Lepidi, Alberto
LEPIDI, ALBERTO
Dominican philosopher and theologian; b. Popoli (Abruzzi), 1838; d. Rome, 1922. He taught theology in the spirit of St. Thomas Aquinas at Flavigny (1870), Louvain (1874), and Rome (1885). His lectures were a curious mixture of Aristotelian Thomism and Greco-Christian mysticism. His critical examination of ontologism as taught by N. malebranche and V. gioberti, Examen philosophicotheologicum de ontologismo (Louvain 1874), clearly asserts the teaching of St. Thomas on the origin of ideas, the nature of knowledge, and the natural knowledge of God.

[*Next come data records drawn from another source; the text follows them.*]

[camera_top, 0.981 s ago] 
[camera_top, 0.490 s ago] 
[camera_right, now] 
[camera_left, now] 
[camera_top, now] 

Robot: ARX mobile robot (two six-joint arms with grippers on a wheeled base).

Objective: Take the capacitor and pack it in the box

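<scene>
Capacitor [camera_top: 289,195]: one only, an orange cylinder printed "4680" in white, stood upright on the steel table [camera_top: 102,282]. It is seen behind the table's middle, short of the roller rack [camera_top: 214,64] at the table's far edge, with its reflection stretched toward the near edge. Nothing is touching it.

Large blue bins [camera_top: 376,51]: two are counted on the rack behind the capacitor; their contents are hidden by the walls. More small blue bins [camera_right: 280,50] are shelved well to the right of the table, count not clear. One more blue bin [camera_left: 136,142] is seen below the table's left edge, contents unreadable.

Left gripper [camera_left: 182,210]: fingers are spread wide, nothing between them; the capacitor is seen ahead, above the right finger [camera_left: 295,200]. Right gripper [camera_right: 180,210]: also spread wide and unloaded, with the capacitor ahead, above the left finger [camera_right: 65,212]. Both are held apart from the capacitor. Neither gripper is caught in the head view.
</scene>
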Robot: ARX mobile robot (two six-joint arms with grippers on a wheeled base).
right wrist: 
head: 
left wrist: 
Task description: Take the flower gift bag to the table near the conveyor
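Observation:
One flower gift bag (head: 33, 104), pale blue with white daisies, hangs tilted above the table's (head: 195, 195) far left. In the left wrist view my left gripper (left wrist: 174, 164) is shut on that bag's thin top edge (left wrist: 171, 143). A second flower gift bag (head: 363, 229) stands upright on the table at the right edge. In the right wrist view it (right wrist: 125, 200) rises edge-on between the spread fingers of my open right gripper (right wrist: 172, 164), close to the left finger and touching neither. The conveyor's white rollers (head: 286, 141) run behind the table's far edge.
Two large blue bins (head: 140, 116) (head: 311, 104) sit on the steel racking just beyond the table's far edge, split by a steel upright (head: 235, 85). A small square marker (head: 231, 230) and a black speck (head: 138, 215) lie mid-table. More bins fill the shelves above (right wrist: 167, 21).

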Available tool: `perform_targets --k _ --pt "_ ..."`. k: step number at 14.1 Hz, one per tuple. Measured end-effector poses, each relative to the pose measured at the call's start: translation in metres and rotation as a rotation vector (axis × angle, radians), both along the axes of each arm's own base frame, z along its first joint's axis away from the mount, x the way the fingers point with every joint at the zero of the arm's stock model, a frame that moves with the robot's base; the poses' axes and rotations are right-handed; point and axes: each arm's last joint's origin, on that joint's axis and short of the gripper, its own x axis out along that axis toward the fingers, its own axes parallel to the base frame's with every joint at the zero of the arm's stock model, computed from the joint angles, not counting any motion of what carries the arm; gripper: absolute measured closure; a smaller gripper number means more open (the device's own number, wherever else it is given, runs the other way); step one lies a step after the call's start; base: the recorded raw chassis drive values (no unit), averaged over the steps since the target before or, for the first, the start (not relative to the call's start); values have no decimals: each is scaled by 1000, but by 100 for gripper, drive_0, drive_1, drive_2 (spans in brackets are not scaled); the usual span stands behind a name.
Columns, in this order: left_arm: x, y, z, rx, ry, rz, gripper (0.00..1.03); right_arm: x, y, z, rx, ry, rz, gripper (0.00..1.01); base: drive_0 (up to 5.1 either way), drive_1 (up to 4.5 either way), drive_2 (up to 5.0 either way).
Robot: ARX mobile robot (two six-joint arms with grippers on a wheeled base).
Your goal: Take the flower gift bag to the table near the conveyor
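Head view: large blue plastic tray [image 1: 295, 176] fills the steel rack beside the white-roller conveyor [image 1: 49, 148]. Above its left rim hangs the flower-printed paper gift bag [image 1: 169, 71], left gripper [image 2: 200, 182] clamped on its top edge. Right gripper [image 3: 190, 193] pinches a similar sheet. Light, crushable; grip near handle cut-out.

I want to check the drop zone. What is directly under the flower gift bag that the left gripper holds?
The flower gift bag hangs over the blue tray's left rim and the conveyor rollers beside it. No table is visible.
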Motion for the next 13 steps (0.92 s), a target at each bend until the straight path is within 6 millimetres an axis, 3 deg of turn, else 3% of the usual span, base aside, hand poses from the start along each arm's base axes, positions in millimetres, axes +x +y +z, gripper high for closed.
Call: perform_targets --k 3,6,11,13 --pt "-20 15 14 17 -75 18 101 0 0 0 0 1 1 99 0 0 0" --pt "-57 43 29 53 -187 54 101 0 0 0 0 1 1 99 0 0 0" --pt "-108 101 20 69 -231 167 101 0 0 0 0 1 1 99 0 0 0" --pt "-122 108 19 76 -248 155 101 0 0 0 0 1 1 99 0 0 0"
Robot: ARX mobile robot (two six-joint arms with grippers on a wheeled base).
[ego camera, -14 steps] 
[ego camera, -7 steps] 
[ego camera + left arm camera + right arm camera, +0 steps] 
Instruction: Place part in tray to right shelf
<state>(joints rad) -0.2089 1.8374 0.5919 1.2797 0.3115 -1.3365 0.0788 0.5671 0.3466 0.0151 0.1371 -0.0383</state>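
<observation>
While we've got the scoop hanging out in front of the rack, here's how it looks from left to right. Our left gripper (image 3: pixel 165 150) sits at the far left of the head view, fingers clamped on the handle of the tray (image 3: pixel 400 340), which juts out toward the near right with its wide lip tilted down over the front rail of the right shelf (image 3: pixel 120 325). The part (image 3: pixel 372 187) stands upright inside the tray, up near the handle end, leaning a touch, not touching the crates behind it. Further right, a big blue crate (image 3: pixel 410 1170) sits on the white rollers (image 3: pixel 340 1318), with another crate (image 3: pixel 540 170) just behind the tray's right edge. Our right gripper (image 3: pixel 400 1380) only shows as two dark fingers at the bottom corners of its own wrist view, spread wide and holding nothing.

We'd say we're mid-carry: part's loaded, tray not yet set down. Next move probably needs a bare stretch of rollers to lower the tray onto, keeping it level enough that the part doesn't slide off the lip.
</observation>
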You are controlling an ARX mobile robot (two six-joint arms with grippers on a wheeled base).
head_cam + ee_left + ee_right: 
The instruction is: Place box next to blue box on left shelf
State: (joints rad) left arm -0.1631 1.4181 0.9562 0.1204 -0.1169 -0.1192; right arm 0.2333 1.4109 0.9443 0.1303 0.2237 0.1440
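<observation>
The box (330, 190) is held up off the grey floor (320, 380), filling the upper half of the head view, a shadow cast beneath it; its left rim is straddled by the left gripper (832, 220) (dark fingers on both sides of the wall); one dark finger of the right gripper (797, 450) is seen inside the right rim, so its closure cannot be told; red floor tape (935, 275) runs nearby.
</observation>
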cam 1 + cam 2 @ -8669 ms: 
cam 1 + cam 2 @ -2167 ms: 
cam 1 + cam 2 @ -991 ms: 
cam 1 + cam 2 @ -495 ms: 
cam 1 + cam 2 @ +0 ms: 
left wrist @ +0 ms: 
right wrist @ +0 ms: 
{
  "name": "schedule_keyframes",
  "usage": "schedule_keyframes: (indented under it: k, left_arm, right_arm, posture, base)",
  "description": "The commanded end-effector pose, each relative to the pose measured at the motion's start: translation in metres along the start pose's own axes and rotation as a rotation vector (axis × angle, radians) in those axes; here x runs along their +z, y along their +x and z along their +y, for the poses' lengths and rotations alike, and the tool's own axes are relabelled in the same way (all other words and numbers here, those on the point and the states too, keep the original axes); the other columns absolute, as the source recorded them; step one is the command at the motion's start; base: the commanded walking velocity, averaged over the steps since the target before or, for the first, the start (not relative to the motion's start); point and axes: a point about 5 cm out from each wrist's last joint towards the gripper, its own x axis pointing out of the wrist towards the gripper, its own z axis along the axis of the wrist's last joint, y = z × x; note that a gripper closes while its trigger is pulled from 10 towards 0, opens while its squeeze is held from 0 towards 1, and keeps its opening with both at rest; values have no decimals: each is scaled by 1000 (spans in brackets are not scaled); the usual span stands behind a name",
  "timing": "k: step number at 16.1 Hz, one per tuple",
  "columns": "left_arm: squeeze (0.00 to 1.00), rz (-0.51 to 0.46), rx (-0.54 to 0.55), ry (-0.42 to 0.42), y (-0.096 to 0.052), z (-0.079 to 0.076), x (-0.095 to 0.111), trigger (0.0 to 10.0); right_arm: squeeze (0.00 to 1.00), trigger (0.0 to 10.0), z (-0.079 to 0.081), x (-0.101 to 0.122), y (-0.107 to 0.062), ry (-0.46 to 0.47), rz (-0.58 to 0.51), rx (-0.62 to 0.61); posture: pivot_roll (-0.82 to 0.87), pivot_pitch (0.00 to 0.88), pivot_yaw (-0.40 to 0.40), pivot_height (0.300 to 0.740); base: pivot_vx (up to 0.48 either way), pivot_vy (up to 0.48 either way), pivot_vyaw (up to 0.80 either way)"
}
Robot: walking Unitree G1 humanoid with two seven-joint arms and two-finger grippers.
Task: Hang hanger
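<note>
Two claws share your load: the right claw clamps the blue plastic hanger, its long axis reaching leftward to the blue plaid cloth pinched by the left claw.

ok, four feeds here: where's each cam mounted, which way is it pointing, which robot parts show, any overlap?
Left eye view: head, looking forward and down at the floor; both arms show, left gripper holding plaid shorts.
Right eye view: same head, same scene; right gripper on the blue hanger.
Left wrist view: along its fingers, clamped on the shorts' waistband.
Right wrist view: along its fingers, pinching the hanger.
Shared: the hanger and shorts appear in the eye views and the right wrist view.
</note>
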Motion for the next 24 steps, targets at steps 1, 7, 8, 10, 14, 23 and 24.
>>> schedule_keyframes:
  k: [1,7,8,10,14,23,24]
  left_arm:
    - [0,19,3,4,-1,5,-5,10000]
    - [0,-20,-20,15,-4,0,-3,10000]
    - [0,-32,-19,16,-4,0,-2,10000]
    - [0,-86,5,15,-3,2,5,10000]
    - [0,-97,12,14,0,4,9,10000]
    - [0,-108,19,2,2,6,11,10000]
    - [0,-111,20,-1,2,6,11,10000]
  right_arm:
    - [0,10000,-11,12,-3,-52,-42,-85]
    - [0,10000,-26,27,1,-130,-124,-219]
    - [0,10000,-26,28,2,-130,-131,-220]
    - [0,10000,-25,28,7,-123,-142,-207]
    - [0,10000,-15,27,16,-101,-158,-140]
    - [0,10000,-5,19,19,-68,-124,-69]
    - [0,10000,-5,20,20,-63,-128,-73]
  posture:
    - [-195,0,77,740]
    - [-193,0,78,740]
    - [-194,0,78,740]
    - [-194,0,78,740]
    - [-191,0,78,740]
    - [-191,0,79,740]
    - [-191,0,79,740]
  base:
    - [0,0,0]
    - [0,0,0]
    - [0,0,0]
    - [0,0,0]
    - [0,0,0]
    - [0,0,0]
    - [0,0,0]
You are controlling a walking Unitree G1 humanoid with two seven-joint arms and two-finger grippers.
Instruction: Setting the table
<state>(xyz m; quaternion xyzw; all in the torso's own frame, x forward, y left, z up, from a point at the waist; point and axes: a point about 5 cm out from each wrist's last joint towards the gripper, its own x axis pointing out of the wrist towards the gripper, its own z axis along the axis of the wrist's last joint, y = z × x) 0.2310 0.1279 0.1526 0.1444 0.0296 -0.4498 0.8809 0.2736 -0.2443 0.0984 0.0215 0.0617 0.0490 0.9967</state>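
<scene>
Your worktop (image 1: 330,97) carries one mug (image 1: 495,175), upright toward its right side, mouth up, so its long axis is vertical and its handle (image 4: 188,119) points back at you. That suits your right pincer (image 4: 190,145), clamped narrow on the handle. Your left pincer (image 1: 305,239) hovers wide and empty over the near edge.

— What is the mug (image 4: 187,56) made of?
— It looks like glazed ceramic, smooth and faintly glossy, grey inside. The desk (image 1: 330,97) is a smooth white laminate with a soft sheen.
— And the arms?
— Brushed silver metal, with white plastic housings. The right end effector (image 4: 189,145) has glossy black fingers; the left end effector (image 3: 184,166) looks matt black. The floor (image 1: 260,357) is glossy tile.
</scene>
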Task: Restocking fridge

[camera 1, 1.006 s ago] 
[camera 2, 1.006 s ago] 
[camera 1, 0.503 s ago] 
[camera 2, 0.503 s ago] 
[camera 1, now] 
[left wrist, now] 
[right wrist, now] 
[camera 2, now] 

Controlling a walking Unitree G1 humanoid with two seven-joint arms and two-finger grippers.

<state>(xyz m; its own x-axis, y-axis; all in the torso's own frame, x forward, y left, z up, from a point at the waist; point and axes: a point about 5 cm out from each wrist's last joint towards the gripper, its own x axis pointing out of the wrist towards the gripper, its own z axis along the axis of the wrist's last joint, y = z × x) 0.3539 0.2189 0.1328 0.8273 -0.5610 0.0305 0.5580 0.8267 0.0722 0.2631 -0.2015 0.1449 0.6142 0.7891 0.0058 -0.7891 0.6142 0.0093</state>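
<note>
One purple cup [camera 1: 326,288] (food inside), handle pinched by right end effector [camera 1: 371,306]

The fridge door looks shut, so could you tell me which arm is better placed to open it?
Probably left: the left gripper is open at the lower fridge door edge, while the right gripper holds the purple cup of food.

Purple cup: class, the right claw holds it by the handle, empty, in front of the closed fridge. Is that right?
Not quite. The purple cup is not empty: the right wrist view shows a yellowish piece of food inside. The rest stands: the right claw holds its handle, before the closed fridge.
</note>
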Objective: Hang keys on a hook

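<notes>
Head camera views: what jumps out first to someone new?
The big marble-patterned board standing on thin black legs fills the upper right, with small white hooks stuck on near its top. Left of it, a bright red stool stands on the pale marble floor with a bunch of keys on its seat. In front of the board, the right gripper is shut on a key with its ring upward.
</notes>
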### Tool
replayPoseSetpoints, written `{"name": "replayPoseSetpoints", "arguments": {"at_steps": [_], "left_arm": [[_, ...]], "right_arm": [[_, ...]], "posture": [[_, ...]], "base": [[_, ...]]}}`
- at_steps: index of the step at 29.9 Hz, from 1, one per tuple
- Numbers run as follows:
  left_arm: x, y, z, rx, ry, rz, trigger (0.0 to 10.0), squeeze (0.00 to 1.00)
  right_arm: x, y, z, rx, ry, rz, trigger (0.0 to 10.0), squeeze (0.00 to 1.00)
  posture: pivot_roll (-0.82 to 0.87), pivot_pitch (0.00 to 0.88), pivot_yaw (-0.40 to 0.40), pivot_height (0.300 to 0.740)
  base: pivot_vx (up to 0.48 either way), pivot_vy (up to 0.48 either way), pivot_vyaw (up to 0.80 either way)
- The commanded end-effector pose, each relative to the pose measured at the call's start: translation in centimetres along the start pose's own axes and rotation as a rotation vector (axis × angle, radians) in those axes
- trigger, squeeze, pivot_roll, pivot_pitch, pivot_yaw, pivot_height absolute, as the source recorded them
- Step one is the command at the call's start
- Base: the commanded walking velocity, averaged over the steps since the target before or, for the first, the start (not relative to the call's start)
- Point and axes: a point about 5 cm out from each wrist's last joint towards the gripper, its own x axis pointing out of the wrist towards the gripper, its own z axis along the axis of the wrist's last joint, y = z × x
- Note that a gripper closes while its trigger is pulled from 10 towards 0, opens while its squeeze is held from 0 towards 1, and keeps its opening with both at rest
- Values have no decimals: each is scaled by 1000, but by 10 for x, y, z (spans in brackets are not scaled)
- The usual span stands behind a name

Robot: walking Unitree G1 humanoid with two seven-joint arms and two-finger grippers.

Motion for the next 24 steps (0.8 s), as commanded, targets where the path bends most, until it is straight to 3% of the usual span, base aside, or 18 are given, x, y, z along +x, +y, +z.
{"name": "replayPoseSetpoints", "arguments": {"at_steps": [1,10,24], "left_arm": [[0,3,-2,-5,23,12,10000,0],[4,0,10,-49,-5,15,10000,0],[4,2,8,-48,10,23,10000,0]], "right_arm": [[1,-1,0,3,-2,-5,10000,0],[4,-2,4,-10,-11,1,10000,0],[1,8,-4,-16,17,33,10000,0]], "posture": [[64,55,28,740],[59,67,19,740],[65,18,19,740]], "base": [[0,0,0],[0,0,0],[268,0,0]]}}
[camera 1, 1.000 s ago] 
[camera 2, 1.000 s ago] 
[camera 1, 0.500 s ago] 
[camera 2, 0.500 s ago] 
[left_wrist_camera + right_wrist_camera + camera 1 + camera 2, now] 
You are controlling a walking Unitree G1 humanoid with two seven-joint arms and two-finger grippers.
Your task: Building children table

His Elementa philosophiae Christianae (3 v. Paris and Louvain 1875–79) follows Aquinas for the most part, but deviates somewhat on the real distinction between essence and existence in creatures and on the use of Anselm's ontological argument to demonstrate the existence of God. He wrote also a critical study of I. Kant's doctrine of pure reason: La critica della ragion pura secondo Kant (Rome 1894). In 1897 he resigned the chair of theology at the College of St. Thomas in Rome to become master of the sacred palace. In 1905 he wrote a short dogmatic explanation of the cult of the Eucharistic Heart of Jesus, which was edited by E. hugon (Paris 1926). Lepidi is remembered as a prominent contributor to the neoscholastic movement for his work in reorganizing the course of theological studies for the Dominicans, especially in the French province.
Bibliography: g. sestili, Il p. Alberto Lepidi e la su filosofia (Turin 1930). Enciclopedia filosofica (Venice-Rome 1957) 2:1886. h. hurter, Nomenclator literarius theologiae catholicae (Innsbruck 1903–13) 5.1:1260.